REPUBLIKA.CO.ID, LOWER SAXONY -- Para arkeolog dari Pusat Senckenberg untuk Evolusi Manusia dan Lingkungan Palaeoen di Universitas Tübingen, Jerman telah memulihkan untuk pertama kalinya kerangka yang hampir lengkap dari gajah bergading lurus Eurasia (Palaeoloxodon antiquus) di Schöningen, Jerman.
Diketahui gajah berkeliaran di Schöningen di Lower Saxony, Jerman, 300 ribu tahun yang lalu. Dalam beberapa tahun terakhir, kerangka sepuluh gajah telah ditemukan di situs Palaeolitikum yang terletak di tepi bekas tambang lignit opencast.
Arkeolog saat ini sedang merekonstruksi apa yang sebenarnya terjadi dan seperti apa biotope di sekitar daerah itu 300 ribu tahun yang lalu. Hewan itu mati di tempat yang dulu merupakan pantai barat.
Dilansir di Phys.org, Rabu (20/5), studi pendahuluan akan dipublikasikan di Archäologie di Deutschland.
Menteri Sains Lower Saxony, Björn Thümler mengatakan bahwa bekas tambang terbuka Schöningen adalah arsip perubahan iklim tingkat pertama. "Ini harus dibuat lebih jelas di masa depan. Ini adalah tempat di mana kita dapat melacak bagaimana umat manusia berubah dari menjadi pendamping alam menjadi perancang budaya," kata Thümler.
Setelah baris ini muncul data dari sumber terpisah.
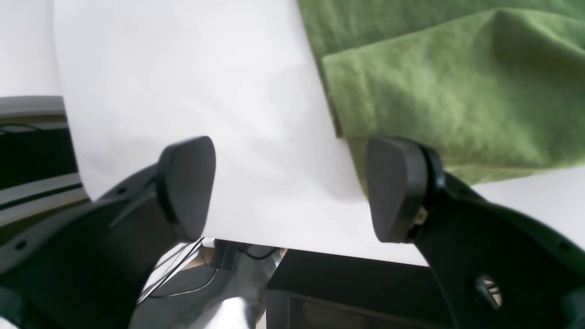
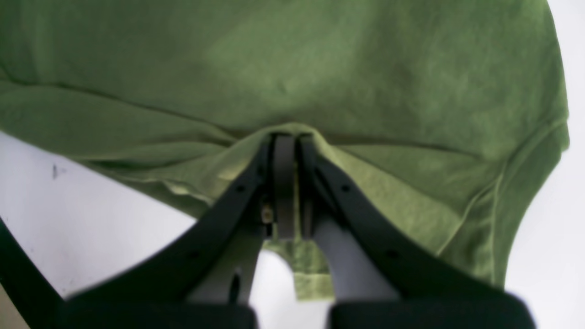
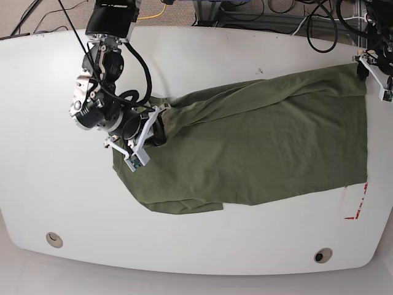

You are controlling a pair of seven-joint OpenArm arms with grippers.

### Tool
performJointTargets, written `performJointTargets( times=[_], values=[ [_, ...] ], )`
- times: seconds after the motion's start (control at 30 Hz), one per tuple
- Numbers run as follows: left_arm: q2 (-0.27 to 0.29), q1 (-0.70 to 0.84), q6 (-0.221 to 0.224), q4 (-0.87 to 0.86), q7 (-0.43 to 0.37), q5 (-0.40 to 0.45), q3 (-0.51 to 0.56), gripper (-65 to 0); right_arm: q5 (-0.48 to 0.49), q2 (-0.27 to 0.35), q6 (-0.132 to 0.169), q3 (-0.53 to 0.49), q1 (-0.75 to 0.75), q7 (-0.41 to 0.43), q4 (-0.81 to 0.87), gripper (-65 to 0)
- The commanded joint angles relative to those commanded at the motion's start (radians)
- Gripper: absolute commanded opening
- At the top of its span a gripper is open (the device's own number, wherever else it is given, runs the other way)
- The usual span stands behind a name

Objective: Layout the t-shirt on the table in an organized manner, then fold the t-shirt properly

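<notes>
Because the t-shirt [image 3: 264, 147] is soft, limp cotton spread across the desk [image 3: 202, 55], it likely drags and bunches; hems and corners suit gripping. The right end effector [image 2: 285, 151] pinches a fold; the left end effector [image 1: 290, 187] gapes empty.

Two black arms work over a white table. The right gripper [image 2: 285, 183] has slim matte-black fingers [image 2: 215, 219] dotted with small screw holes, and flat grey pads between them. The left gripper [image 1: 292, 187] carries broad, rounded black pads [image 1: 187, 183] on thick black fingers. In the base view, the right arm [image 3: 101, 92] shows silver-grey joint housings, looping black cables and white bracket pieces near the wrist.
</notes>
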Motion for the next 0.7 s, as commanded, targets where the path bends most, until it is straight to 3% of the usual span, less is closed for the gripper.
performJointTargets(
  times=[0.23, 0.57, 0.7],
  values=[
    [0.0, 0.0, 0.0, 0.0, 0.0, 0.0, 0.0, -17.4, 0.003, 0.0, 0.0, 0.0, 0.087, 0.0, -0.1, -65.0],
    [-0.003, 0.0, 0.0, 0.0, 0.0, 0.003, 0.057, -17.4, -0.003, -0.06, 0.0, 0.0, 0.199, 0.002, -0.238, -64.5],
    [0.002, -0.003, 0.0, 0.0, -0.002, 0.044, 0.075, -17.4, -0.005, -0.078, -0.002, 0.0, 0.216, 0.02, -0.285, -56.8]
  ],
)
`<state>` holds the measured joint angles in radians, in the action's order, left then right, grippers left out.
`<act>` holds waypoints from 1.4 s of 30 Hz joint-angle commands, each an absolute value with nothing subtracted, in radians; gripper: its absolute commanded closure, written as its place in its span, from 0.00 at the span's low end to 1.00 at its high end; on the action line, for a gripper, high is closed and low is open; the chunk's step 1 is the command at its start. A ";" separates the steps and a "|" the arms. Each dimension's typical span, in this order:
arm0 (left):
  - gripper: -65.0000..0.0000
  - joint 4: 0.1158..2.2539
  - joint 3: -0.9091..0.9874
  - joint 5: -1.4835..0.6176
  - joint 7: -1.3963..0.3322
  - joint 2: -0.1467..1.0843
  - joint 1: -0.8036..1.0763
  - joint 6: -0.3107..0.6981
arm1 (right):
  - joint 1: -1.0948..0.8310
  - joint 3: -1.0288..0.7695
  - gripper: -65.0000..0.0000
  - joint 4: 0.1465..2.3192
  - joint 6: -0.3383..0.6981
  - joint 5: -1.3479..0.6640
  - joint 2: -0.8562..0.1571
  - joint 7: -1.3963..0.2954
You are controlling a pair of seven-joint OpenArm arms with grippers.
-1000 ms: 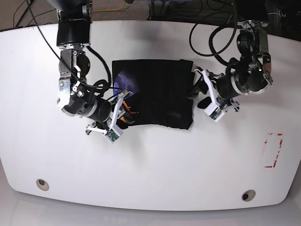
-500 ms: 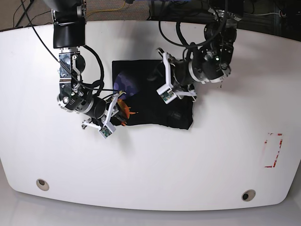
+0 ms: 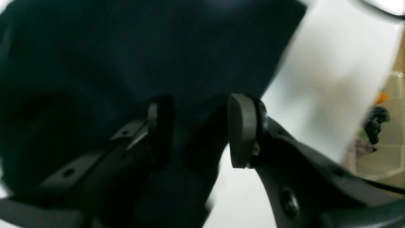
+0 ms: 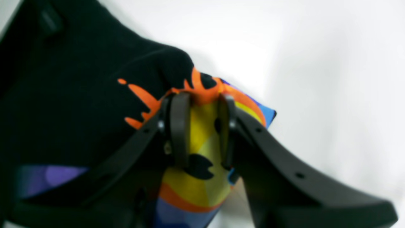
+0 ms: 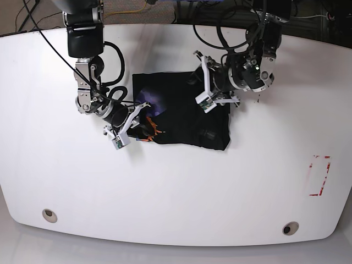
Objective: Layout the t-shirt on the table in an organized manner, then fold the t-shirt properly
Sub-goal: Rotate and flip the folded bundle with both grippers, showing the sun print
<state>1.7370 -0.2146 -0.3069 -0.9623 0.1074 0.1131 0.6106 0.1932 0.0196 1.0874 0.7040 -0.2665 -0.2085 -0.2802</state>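
Clearly my right gripper point(image 4: 199, 133), nearer the t-shirt point(image 5: 181, 118)'s printed corner, pinched that corner; my left gripper point(image 3: 196, 129) straddled the opposite edge, grip uncertain.

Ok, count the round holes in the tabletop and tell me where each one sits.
2: one hole near the table front-left corner, another hole near the front-right corner. The arms or shirt could hide others.

One t-shirt point(image 5: 181, 118) lies on one white table point(image 5: 176, 192). Two robot arms reach over it, the left arm point(image 5: 250, 66) and the right arm point(image 5: 91, 88). The table has two round holes point(image 5: 49, 214) and one red marking point(image 5: 319, 176).
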 commanded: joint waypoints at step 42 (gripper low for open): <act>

Kerangka gajah terletak di tepi pantai berusia 300 ribu tahun di sedimen jenuh air. Seperti sebagian besar temuan di Schöningen, tempat ini sangat terawat dengan baik.
"Kami menemukan gading sepanjang 2,3 meter, rahang bawah lengkap, banyak tulang belakang dan tulang rusuk serta tulang besar milik tiga kaki dan bahkan semua lima tulang hyoid yang halus," kata Jordi Serangeli, kepala penggalian di Schöningen..
Gajah betina itu berusia lebih tua dengan gigi aus. Arkeolog Ivo Verheijen menjelaskan hewan itu memiliki tinggi bahu sekitar 3,2 meter dan beratnya sekitar 6,8 ton. Gajah itu lebih besar dibandingkan betina gajah Afrika saat ini.
Verheijen menjelaskan, kemungkinan besar gajah ini mati karena usia tua dan bukan karena perburuan manusia. "Gajah sering kali berada di dekat dan di dalam air ketika mereka sakit atau tua. Banyaknya bekas gigitan pada tulang menunjukkan bahwa karnivora mengunjungi bangkai." katanya.
Namun, hominin atau manusia purba, pada waktu itu akan mendapat keuntungan dari gajah juga. Tim menemukan 30 serpihan batu kecil dan dua tulang panjang yang digunakan sebagai alat untuk mengikat tulang gajah.
Arkeolog Bárbara Rodríguez Álvarez dapat menemukan serpihan mikro yang tertanam di kedua tulang gajah. Ini membuktikan bahwa perombakan ulang artefak batu terjadi di dekat kerangka-kerangka gajah. Dia juga mereparasi dua serpihan kecil yang menegaskan bahwa batu yang dipertajam terjadi di tempat di mana kerangka gajah ditemukan.
"Para pemburu Zaman Batu mungkin memotong daging, tendon, dan lemak dari bangkai," kata Serangeli.
Gajah yang mati mungkin merupakan sumber makanan dan sumber daya yang beragam dan relatif umum untuk Homo heidelbergensis. Serangeli mengatakan bahwa menurut data saat ini, meskipun hominin Palaeolithic adalah pemburu ulung, tidak ada alasan kuat bagi mereka untuk menempatkan diri dalam bahaya dengan berburu gajah dewasa.